Re: Popularity of recommender items

Posted by Ted Dunning <te...@gmail.com>.
Yes!

But it is very hard to find the time.



On Fri, Feb 14, 2014 at 11:51 AM, Andrew Musselman <
andrew.musselman@gmail.com> wrote:

> I'd like to see cross-recommendations added too.
>
> But I also want some automation of the steps required to build a simple
> recommender like the solr/mahout example Ted and Ellen have in their
> pamphlet.
>
> Lowering the barrier to entry by providing a sample pipeline would help a
> lot of folks get started and hopefully would keep them interested.  Perhaps
> in examples/bin?
>
>
> On Fri, Feb 14, 2014 at 10:56 AM, Pat Ferrel <pa...@occamsmachete.com>
> wrote:
>
> > There's been work done on the cross-recommender. There is a Mahout-style
> > XRecommenderJob that has two preference models for two actions or
> > preference types. It uses matrix multiply to get a cooccurrence type
> > similarity matrix. If we had a cross-row-similarity-job, it could pretty
> > easily be integrated and I'd volunteer to integrate it. The XRSJ is
> > probably beyond me right now so if we can scare up someone to do that
> we'd
> > be a long way down the road.
> >
> > I'll put a feature request into Jira and take this to the dev list
> >
> > BTW this is already integrated with the solr-recommender.
> >
> > On Feb 8, 2014, at 7:19 PM, Ted Dunning <te...@gmail.com> wrote:
> >
> > I have different opinions about each piece.
> >
> > I think that cross recommendation is as core as RowSimilarityJob and
> should
> > be a parallel implementation or integrated.  Parallel is probably easier.
> > It is even plausible to have a version of RowSimilarityJob that doesn't
> > support all the different distance measures but does support multiple
> cross
> > and direct processing using LLR or related cooccurrence based measures.
>  It
> > would be very cool if a single pass over the data could do many kinds of
> co
> > or cross occurrence operations.
> >
> > For dithering, it really is post processing.  That said, it is also the
> > single largest improvement that anybody typically gets when testing
> > different options so it is a bit goofy to not have good support for some
> > kinds of dithering.
> >
> > For Thompson sampled recommenders, I am not sure where to start hacking
> on
> > our current code.
> >
> >
> >
> >
> >
> >
> > On Sat, Feb 8, 2014 at 4:53 PM, Pat Ferrel <pa...@occamsmachete.com>
> wrote:
> >
> > > That was by no means to criticize effort level, which has been
> impressive
> > > especially during the release.
> > >
> > > It was more a question about the best place to add these things and
> > > whether they are important. Whether people see these things as custom
> > post
> > > processing or core.
> > >
> > > On Feb 8, 2014, at 12:13 PM, Ted Dunning <te...@gmail.com>
> wrote:
> > >
> > > ...
> > >
> > > The reason that we aren't adding this like cross-rec and other things
> is
> > > that "we" have full-time jobs, mostly.  Suneel is full-time on Mahout,
> > but
> > > the rest are not.  You seem more active than most.
> > >
> > >
> > >
> >
> >
>

Re: Popularity of recommender items

Posted by Andrew Musselman <an...@gmail.com>.
I'd like to see cross-recommendations added too.
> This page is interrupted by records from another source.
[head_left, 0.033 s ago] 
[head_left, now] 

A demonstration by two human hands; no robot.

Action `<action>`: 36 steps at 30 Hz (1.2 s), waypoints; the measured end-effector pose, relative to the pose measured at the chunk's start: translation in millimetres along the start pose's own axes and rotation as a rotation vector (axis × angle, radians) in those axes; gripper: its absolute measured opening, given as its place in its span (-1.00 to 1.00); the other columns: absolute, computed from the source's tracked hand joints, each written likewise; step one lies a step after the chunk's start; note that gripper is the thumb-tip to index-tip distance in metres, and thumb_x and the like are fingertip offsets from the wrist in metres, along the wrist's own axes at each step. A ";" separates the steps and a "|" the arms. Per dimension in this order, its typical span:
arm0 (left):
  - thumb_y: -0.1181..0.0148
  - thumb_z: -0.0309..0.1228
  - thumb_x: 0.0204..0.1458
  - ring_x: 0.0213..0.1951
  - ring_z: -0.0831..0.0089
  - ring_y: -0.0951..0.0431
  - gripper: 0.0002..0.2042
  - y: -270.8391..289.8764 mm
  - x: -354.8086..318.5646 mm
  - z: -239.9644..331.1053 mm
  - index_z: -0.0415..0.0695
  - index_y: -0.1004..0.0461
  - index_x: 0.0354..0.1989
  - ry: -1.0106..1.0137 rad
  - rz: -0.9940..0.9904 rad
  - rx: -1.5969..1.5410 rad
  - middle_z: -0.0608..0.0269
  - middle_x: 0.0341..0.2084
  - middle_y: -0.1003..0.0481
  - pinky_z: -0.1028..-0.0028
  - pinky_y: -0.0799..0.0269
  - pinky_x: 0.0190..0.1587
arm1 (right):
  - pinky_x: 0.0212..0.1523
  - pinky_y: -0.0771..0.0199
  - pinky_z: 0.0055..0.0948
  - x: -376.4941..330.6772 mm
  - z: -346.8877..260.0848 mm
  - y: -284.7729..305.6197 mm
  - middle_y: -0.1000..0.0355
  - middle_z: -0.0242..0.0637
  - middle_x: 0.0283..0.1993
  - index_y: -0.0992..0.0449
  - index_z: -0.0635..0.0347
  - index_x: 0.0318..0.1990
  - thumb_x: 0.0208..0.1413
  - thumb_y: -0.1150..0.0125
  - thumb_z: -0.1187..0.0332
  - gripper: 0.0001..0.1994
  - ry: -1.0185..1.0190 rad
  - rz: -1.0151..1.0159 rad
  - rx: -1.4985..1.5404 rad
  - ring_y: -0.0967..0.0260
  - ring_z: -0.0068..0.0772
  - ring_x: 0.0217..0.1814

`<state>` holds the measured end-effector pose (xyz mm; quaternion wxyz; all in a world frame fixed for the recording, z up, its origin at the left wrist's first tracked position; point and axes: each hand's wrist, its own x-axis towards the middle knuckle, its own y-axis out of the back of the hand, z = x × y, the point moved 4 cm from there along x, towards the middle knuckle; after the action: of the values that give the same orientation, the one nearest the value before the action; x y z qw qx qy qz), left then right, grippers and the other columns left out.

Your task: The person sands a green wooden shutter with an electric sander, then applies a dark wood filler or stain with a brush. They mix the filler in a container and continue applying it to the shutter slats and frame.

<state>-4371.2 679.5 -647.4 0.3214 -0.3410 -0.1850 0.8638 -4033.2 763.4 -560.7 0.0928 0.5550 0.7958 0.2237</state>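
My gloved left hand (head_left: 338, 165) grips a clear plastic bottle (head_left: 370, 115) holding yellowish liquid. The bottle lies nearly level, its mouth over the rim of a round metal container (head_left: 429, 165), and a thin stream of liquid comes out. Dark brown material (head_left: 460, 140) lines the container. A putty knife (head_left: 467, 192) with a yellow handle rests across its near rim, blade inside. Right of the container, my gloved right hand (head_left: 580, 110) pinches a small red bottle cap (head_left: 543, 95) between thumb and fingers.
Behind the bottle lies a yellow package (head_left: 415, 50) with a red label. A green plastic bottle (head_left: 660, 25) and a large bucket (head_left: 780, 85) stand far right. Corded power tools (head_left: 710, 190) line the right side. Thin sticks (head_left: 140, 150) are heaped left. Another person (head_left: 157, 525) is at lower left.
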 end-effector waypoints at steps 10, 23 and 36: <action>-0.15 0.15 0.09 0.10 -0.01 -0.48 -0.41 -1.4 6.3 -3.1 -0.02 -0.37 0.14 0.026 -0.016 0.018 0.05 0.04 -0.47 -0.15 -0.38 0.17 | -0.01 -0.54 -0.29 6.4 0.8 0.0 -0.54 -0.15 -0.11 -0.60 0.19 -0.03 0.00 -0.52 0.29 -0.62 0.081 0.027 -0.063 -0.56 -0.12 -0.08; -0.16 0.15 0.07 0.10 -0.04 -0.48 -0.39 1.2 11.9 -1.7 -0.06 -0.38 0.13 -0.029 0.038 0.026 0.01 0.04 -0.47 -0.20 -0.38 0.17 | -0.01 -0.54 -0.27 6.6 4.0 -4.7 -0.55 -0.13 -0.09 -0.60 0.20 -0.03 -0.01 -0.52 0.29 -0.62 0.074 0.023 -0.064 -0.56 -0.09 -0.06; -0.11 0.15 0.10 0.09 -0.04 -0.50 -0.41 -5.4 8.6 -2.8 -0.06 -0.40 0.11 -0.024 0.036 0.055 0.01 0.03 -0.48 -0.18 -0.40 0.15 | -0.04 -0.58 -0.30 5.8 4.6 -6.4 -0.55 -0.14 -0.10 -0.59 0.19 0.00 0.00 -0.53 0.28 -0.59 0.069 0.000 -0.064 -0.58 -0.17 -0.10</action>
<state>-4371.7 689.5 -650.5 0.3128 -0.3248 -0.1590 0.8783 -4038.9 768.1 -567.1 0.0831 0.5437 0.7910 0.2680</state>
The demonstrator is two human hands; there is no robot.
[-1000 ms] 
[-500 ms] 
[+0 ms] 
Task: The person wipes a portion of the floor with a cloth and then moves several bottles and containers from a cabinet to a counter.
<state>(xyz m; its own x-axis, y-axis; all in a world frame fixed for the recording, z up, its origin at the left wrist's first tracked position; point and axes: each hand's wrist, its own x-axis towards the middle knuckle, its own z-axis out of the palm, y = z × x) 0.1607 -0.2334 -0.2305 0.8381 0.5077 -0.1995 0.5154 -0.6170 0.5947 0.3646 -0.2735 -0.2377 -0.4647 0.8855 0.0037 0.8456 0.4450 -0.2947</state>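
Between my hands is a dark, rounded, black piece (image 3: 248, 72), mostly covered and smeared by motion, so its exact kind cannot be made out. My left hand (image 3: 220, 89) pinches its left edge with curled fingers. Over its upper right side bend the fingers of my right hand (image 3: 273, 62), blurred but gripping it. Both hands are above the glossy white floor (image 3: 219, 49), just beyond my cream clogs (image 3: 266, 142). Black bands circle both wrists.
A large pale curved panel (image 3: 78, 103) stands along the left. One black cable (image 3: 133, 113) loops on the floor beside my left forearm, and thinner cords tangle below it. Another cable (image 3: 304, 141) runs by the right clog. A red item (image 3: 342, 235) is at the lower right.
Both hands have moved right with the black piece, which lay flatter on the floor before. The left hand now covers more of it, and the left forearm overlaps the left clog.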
But I also want some automation of the steps required to build a simple
recommender like the solr/mahout example Ted and Ellen have in their
pamphlet.

Lowering the barrier to entry by providing a sample pipeline would help a
lot of folks get started and hopefully would keep them interested.  Perhaps
in examples/bin?


On Fri, Feb 14, 2014 at 10:56 AM, Pat Ferrel <pa...@occamsmachete.com> wrote:

> There's been work done on the cross-recommender. There is a Mahout-style
> XRecommenderJob that has two preference models for two actions or
> preference types. It uses matrix multiply to get a cooccurrence type
> similarity matrix. If we had a cross-row-similarity-job, it could pretty
> easily be integrated and I'd volunteer to integrate it. The XRSJ is
> probably beyond me right now so if we can scare up someone to do that we'd
> be a long way down the road.
>
> I'll put a feature request into Jira and take this to the dev list
>
> BTW this is already integrated with the solr-recommender.
>
> On Feb 8, 2014, at 7:19 PM, Ted Dunning <te...@gmail.com> wrote:
>
> I have different opinions about each piece.
>
> I think that cross recommendation is as core as RowSimilarityJob and should
> be a parallel implementation or integrated.  Parallel is probably easier.
> It is even plausible to have a version of RowSimilarityJob that doesn't
> support all the different distance measures but does support multiple cross
> and direct processing using LLR or related cooccurrence based measures.  It
> would be very cool if a single pass over the data could do many kinds of co
> or cross occurrence operations.
>
> For dithering, it really is post processing.  That said, it is also the
> single largest improvement that anybody typically gets when testing
> different options so it is a bit goofy to not have good support for some
> kinds of dithering.
>
> For Thompson sampled recommenders, I am not sure where to start hacking on
> our current code.
>
>
>
>
>
>
> On Sat, Feb 8, 2014 at 4:53 PM, Pat Ferrel <pa...@occamsmachete.com> wrote:
>
> > That was by no means to criticize effort level, which has been impressive
> > especially during the release.
> >
> > It was more a question about the best place to add these things and
> > whether they are important. Whether people see these things as custom
> post
> > processing or core.
> >
> > On Feb 8, 2014, at 12:13 PM, Ted Dunning <te...@gmail.com> wrote:
> >
> > ...
> >
> > The reason that we aren't adding this like cross-rec and other things is
> > that "we" have full-time jobs, mostly.  Suneel is full-time on Mahout,
> but
> > the rest are not.  You seem more active than most.
> >
> >
> >
>
>

Re: Popularity of recommender items

Posted by Pat Ferrel <pa...@occamsmachete.com>.
There’s been work done on the cross-recommender. There is a Mahout-style XRecommenderJob that has two preference models for two actions or preference types. It uses matrix multiply to get a cooccurrence type similarity matrix. If we had a cross-row-similarity-job, it could pretty easily be integrated and I’d volunteer to integrate it. The XRSJ is probably beyond me right now so if we can scare up someone to do that we’d be a long way down the road.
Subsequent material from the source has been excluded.